Following that, I have the Plotting folder with documents specific to beats that must happen, themes/mysteries to dig into, scene summaries, one-sentence story line, one-paragraph summary, one-page short synopsis, and an old story summaries for those ideas I dropped but might reuse in some way. I also have folder for Ideas (brainstorming), Change Log (anything I need to remember to go back and change after finishing the current draft), Older Drafts/Scenes (this makes it much smoother when cutting - you don't have to feel bad about losing that scene you love when it's still sitting in this folder), Related Readings (mostly to list readings that inspire the voice of specific characters in the story), Related Music, Research, Other, Templates, and Publishing.

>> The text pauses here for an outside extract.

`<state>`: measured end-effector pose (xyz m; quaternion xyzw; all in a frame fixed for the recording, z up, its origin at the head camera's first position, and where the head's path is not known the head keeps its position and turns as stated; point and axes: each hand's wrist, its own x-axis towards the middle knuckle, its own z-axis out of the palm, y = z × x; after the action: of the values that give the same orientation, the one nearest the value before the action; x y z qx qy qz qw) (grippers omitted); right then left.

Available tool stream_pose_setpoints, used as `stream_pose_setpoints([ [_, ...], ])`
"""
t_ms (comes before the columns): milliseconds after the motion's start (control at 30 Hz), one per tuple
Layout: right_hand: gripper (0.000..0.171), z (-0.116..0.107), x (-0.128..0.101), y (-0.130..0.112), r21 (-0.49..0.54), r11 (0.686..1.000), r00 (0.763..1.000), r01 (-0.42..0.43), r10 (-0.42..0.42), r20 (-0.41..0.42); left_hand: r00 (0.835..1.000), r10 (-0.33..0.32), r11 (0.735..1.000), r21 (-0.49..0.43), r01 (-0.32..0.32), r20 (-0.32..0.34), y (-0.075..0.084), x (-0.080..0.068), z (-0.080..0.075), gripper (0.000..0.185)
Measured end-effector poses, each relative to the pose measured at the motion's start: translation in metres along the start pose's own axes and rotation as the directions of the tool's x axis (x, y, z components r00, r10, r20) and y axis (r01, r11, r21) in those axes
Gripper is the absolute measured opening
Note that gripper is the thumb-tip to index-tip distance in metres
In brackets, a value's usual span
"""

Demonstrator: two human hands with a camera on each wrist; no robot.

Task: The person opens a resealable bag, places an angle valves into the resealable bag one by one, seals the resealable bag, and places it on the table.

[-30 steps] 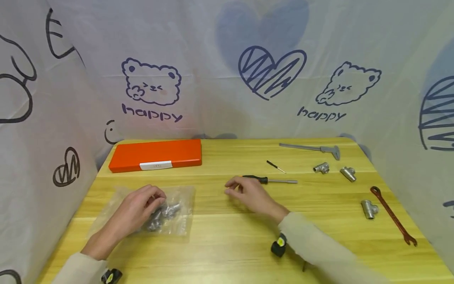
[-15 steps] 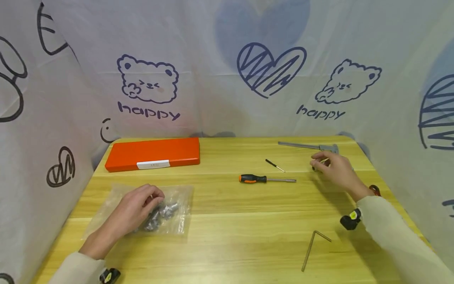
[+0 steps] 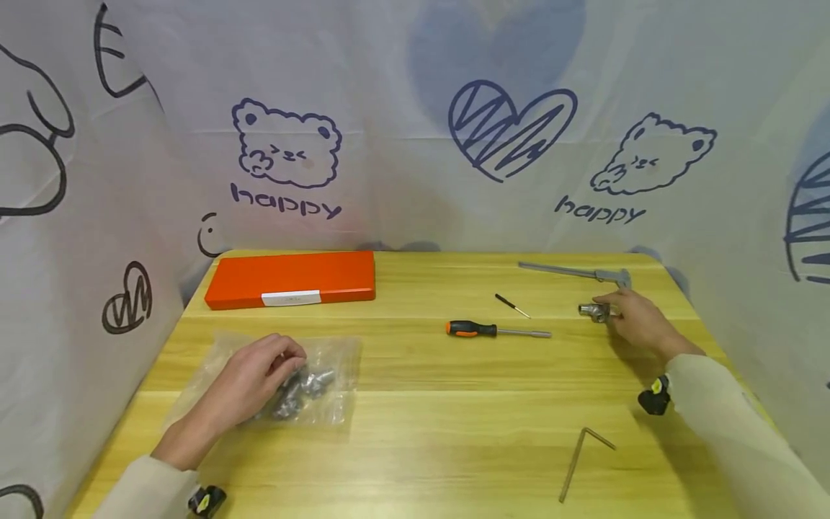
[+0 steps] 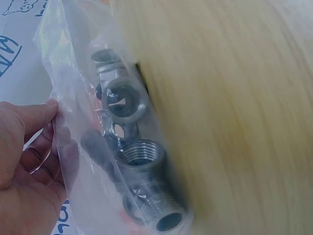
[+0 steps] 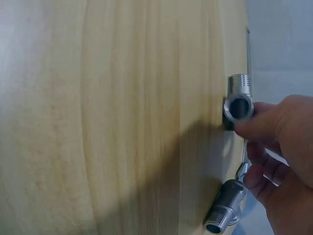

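Note:
My left hand [image 3: 249, 378] is at the left, pinching the opening edge of a clear plastic bag [image 3: 346, 378]. Inside the bag lie several grey metal pipe fittings [image 4: 139, 164] with threaded ends. At the back right, the thumb and fingers of my right hand [image 3: 642, 326] pinch a silver tee pipe fitting [image 3: 591, 311], its round opening facing up in the right wrist view. Another pipe fitting [image 5: 222, 205] lies just below that hand in the same view, hidden behind it in the head view.
Behind the right hand lies a caliper [image 3: 564, 270]. A nut driver [image 3: 473, 329] and a small screwdriver [image 3: 512, 306] lie mid-table. An orange-red case [image 3: 292, 277] sits at back left, and a hex key [image 3: 572, 465] at front right. The right arm hides the wrench.
My right hand has moved right from beside the nut driver to the tee pipe fitting and now pinches it. The hex key has come into sight. My left hand has stayed on the bag.

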<state>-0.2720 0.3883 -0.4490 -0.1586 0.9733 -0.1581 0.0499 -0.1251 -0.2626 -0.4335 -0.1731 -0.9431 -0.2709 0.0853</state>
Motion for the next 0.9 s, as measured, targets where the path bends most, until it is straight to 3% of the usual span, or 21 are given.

(3) Snowflake Pro. You don't need this software. You honestly don't need any software. But it is worth using the snowflake method to some extent. I dig the approach of starting simple and building on it until you have your unique cold and gritty, refreshing and wet snowflake. As for the actual software, the lecture notes and examples are nice, the character charts to the point, and the functionality tying scene lists to the other character and plotting steps is a welcome touch. Still, you can do it all within Scrivener, so read up on the method and see if there's anything you can incorporate into your current writing approach.

(4) Write or Die 2. I definitely use this a lot, though not for every writing session. It was a godsend when I was writing all my scene summaries. I use the timer in reward mode, so I hear tibetan bowls when I hit 500 words. It's nice to have a writing area focused only on the specific thing you are writing. It's also nice to have a way to quickly adjust the word count goal and time limit of writing sessions. Perfect for  fitting in daily sessions in a life that's packed too full of other responsibilities. I do recommend getting a clear idea of what you will be writing before you start. If you're doing a random journal or freewrite, fine, but otherwise, no. You can write at quality and speed with no issue as long as you know what you'll be writing before you start. Keep that in mind and this is one of the best pieces of writing software out there.

(5) Svenja Gosen's NaNoWriMo Word Tracker Spreadsheets.
I love the work put into these. They include excellent word count and progress functionality and sections for character details and plot points. I just use it for the word tracking, as the rest I stick in my own custom folders in Scrivener, but it's not bad having those other bits in there. Not to mention, notes and examples are included if you need any jogging of the brain on particular elements.